Segundo os últimos dados, publicados em junho, o desemprego entre os jovens chineses é de 21,3%, uma porcentagem recorde em um país acostumado ao pleno emprego.
O Instituto Nacional de Estatísticas (BNS) indicou na terça-feira que deixará de publicar temporariamente os números do desemprego na juventude, devido à necessidade de "ajustar" os dados nessa faixa etária.
"Tradução: deixe-me encontrar um método estatístico que permita reduzir a porcentagem", escreveu com sarcasmo um usuário da rede social Weibo, a mais importante da China.
"Não me atrevo a imaginar qual é a porcentagem real de desemprego", escreveu outro internauta, enquanto um terceiro afirmou com ironia: "Não publico (os números) = não há desemprego".
- Concorrência da IA -
A suspensão da publicação destes dados tem sido um dos principais temas de debate esta semana no Weibo, uma polêmica virtual também presente nas ruas de Pequim.
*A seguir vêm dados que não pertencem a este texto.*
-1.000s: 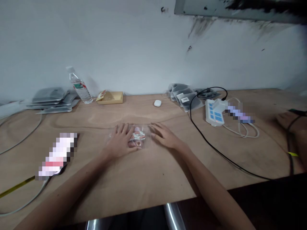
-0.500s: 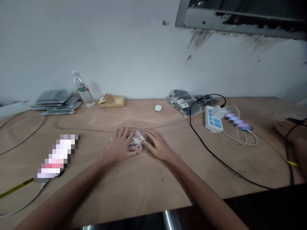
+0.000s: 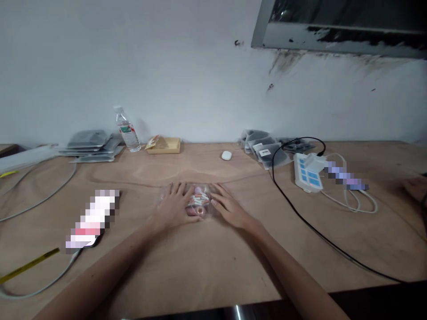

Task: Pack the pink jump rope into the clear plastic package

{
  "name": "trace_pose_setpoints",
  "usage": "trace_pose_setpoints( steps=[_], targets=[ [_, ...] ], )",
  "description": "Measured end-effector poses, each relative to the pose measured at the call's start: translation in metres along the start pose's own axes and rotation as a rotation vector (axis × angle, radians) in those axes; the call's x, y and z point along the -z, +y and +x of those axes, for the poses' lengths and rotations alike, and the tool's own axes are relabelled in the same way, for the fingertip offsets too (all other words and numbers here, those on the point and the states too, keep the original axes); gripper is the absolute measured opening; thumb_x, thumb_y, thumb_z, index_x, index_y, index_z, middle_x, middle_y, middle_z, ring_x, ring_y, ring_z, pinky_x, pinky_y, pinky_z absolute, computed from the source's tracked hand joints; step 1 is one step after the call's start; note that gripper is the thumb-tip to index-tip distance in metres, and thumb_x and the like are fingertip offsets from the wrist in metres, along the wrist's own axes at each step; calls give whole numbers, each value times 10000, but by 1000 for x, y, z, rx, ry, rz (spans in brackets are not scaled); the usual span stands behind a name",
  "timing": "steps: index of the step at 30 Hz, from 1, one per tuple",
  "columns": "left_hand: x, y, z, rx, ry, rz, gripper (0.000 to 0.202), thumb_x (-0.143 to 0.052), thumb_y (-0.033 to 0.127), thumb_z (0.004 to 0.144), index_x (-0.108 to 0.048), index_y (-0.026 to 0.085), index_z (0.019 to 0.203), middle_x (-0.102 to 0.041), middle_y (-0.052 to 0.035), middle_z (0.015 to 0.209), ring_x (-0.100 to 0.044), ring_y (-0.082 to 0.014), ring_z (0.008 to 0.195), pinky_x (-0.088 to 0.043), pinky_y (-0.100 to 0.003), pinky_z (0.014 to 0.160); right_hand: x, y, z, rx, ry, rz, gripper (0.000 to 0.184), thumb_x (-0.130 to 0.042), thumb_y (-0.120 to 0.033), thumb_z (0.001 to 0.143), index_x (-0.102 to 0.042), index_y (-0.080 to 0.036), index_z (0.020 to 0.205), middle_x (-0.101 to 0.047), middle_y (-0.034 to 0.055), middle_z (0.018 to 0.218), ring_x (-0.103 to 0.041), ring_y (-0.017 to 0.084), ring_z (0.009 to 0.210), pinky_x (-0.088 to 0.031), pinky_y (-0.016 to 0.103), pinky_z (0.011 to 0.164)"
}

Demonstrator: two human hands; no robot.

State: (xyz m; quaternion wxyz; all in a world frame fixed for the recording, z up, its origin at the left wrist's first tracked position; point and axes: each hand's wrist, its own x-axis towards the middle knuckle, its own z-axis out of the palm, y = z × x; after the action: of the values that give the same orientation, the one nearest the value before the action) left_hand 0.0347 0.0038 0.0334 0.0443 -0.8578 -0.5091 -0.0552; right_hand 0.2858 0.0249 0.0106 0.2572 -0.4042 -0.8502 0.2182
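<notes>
A small clear plastic bag of red and white small parts lies on the wooden table in the middle. My left hand lies flat on the bag's left side, fingers stretched out. My right hand rests flat against the bag's right side, fingers extended too. Both hands press the bag between them; neither lifts it.
A water bottle, grey pouches and a shallow wooden tray stand along the wall at left. A white earbud case, dark bagged items, a white power strip and a black cable lie right. Another person's hand shows at far right.
My right hand has slid left until it touches the bag; the left hand stays on it. The camera has shifted, moving everything slightly right and down.
</notes>
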Motion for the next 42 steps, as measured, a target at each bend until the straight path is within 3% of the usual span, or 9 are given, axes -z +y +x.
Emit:
trace_pose_setpoints(
  steps=[7,11,15,19,25,28,31,35,42],
  targets=[
    [6,1,-2,62,-2,-19,1005,-533,870,763,-428,199,1503,-443,-216,1522,-384,-434,1416,-234,-623,1168,7,28,2,-113,72,-81,576,-384,-572,1032,-609,-180,1390,-452,161,1559,-345,319,1487,-283,590,1206],
    [13,0,-2,139,28,-48,960,-573,844,763,-466,204,1470,-455,-214,1502,-418,-433,1374,-290,-616,1132,-1,31,4,-98,75,-28,562,-387,-573,1031,-687,-179,1296,-486,164,1533,-384,329,1462,-306,586,1193],
    [13,-4,-1,116,51,-99,936,-557,845,774,-482,207,1455,-482,-202,1472,-422,-424,1359,-296,-605,1130,-4,26,6,-35,112,125,514,-384,-544,1042,-677,-224,1318,-534,134,1494,-457,295,1414,-345,553,1184],
    [4,-5,-1,58,29,-75,970,-540,862,766,-453,214,1482,-462,-197,1497,-387,-434,1396,-241,-627,1157,-2,17,3,32,3,143,576,-369,-584,1040,-547,-232,1459,-460,126,1560,-387,283,1467,-314,543,1204],
    [1,-9,-1,-6,-15,-60,983,-565,811,778,-412,163,1501,-382,-229,1558,-320,-458,1443,-185,-645,1175,-4,14,-2,28,-143,-176,890,-447,-758,927,-296,-198,1601,-231,140,1670,-111,354,1558,-186,595,1236],
    [9,-20,0,-62,-83,-113,947,-621,702,793,-386,130,1509,-361,-231,1577,-319,-432,1455,-188,-614,1189,-4,11,-2,19,-222,-242,1020,-434,-805,896,-173,-145,1628,-156,162,1683,-103,361,1558,-187,569,1245],
    [15,-35,1,-144,-162,-178,899,-637,648,801,-362,205,1534,-350,-160,1611,-323,-379,1472,-231,-567,1189,-4,6,-1,6,-244,-285,1104,-462,-824,867,-126,-99,1629,-145,193,1678,-148,372,1549,-209,548,1245],
    [8,-45,3,-160,-114,-136,905,-561,710,842,-322,231,1573,-271,-138,1657,-267,-369,1506,-188,-563,1203,-4,2,-1,14,-194,-303,989,-428,-762,929,-163,-113,1627,-211,189,1666,-205,352,1539,-242,529,1239],
    [-3,-32,3,-78,-20,-87,905,-481,751,867,-303,235,1590,-294,-106,1652,-239,-388,1515,-147,-607,1205,-8,1,-3,12,-165,-327,910,-345,-712,984,-221,-62,1607,-245,207,1651,-223,356,1533,-251,524,1239]
  ],
)
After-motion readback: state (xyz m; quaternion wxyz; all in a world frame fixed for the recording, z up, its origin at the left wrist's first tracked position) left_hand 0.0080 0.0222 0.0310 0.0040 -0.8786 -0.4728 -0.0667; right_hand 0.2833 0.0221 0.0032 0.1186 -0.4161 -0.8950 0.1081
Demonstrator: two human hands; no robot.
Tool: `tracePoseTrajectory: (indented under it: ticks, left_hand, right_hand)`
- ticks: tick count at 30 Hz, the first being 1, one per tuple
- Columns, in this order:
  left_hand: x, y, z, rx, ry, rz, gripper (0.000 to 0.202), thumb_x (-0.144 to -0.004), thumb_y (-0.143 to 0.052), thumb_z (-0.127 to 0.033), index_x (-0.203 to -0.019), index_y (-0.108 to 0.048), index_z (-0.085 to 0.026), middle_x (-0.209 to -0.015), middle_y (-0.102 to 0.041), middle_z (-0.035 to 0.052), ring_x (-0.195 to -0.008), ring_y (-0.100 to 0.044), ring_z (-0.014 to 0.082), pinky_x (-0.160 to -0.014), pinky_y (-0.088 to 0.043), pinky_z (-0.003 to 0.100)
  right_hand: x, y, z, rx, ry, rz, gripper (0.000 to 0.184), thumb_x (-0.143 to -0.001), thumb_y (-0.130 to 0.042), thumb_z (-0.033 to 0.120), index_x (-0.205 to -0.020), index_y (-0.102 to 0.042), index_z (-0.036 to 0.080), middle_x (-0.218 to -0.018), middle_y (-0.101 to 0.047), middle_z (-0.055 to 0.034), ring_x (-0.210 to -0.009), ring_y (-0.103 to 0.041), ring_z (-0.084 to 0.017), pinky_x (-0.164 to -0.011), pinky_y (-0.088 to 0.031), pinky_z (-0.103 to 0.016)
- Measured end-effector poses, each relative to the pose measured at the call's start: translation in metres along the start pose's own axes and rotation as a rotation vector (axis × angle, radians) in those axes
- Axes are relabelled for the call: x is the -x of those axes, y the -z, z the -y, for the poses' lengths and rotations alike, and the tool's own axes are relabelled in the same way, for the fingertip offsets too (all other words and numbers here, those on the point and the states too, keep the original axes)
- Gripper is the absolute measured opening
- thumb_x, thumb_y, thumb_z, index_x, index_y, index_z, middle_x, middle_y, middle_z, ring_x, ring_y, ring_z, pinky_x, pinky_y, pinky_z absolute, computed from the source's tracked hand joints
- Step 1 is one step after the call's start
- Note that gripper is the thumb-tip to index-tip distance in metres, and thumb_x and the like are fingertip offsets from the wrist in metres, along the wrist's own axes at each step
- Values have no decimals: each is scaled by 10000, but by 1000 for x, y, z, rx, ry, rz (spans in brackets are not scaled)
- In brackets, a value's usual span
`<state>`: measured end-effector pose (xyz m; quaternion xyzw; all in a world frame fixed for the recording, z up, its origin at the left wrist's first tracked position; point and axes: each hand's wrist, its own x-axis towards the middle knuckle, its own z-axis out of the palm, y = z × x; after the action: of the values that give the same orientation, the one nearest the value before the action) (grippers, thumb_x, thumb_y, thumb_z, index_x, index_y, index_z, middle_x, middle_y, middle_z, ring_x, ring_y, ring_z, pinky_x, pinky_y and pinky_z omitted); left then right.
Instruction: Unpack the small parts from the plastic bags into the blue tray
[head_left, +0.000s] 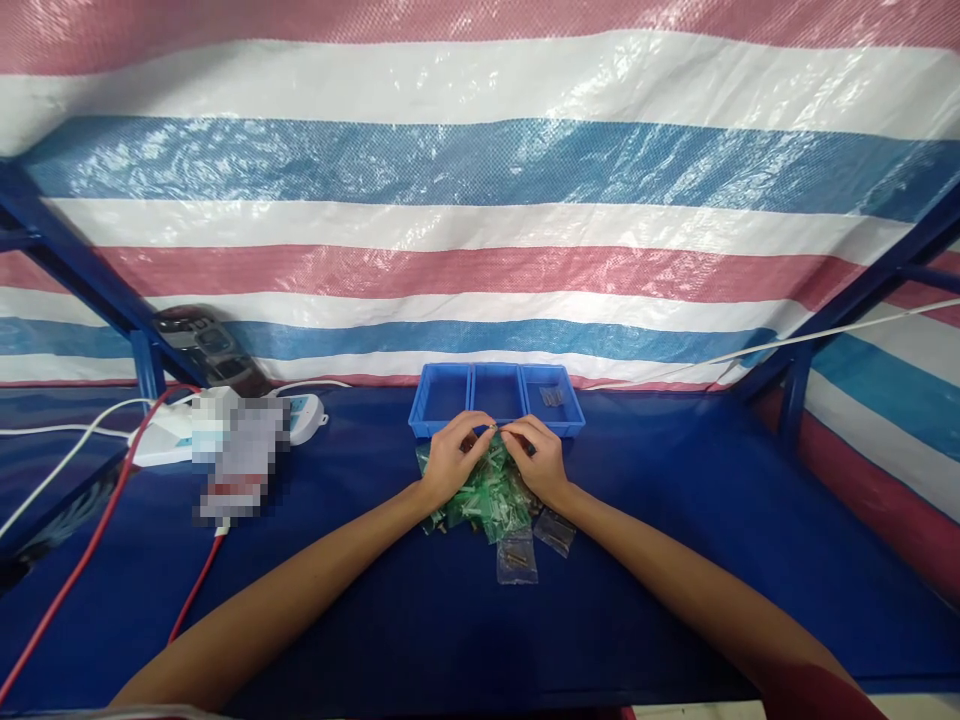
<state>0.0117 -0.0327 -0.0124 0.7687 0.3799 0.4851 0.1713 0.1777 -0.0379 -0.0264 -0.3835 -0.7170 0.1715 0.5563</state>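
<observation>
My left hand and my right hand meet above a heap of small plastic bags, some green and some clear. Both hands are closed in a pinch, with thumb and fingertips almost touching. Between them they grip the top edge of a small plastic bag, which blends into the heap below. Two clear bags lie at the near side of the heap: one bag with small brass-coloured pieces and a darker bag beside my right wrist.
Behind my hands stands a blue tray with three compartments; its right one holds a bag of small metal parts. On the left are a power strip, a blurred phone-like object, red and white cables, and a dark device.
</observation>
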Motion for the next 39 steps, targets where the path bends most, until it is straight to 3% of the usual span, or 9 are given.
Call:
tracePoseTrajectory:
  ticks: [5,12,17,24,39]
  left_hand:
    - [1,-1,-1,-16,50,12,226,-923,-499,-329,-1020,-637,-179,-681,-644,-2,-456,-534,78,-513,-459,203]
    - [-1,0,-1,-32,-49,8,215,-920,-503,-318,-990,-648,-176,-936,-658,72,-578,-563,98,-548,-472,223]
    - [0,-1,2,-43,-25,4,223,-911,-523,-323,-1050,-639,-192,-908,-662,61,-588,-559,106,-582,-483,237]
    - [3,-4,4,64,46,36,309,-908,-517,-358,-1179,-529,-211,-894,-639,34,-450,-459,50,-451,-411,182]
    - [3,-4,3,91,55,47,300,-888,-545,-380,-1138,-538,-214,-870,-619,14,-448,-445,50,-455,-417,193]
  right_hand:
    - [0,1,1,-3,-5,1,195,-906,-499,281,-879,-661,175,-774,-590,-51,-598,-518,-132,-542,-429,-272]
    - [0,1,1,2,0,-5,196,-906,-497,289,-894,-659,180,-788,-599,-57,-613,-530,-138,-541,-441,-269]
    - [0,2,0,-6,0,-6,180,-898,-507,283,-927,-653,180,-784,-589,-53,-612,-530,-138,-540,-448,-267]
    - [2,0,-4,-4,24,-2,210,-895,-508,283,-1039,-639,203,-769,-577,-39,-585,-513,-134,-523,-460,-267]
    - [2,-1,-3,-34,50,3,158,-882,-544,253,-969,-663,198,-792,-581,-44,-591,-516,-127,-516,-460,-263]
"Minha especialidade universitária é engenharia ambiental. Mas como o auge da inteligência artificial, não acredito que terei muitas oportunidades no setor de projetos", explica à AFP Li Nuojun, de 18 anos, uma estudante que vive na capital chinesa.
Esta universitária reconheceu que tanto ela como seus amigos temem que terão sérias dificuldades para encontrar um bom trabalho quando terminarem os estudos.
"Me preocupa", assegura Li Nuojun, que afirma "tentar não pensar muito nisso agora".
- Interesse pelo serviço público -
A preocupação é ainda maior entre aqueles já concluíram seus estudos.
"Está cada vez mais difícil para o jovens encontrarem um emprego. Por exemplo, meu primo e seus colegas de turma preferiram continuar estudando", explica Guo, de 35 anos, que trabalha no setor de informática.
"Muitos deles tentam se tornar funcionários públicos", afirma sobre o interesse dos jovens pelo setor estatal diante da precaridade no privado.
Xue, de 29 anos, lamenta que vários de seus amigos tentaram mudar de trabalho, mas não conseguiram.
"Enviaram currículos durante meses e fizeram várias entrevistas de trabalho. Mas nenhuma delas deu certo", explica a jovem à AFP.
"O salário que eles oferecem não é muito alto e é preciso fazer muitas horas extras. O mercado de trabalho é muito competitivo", assegura.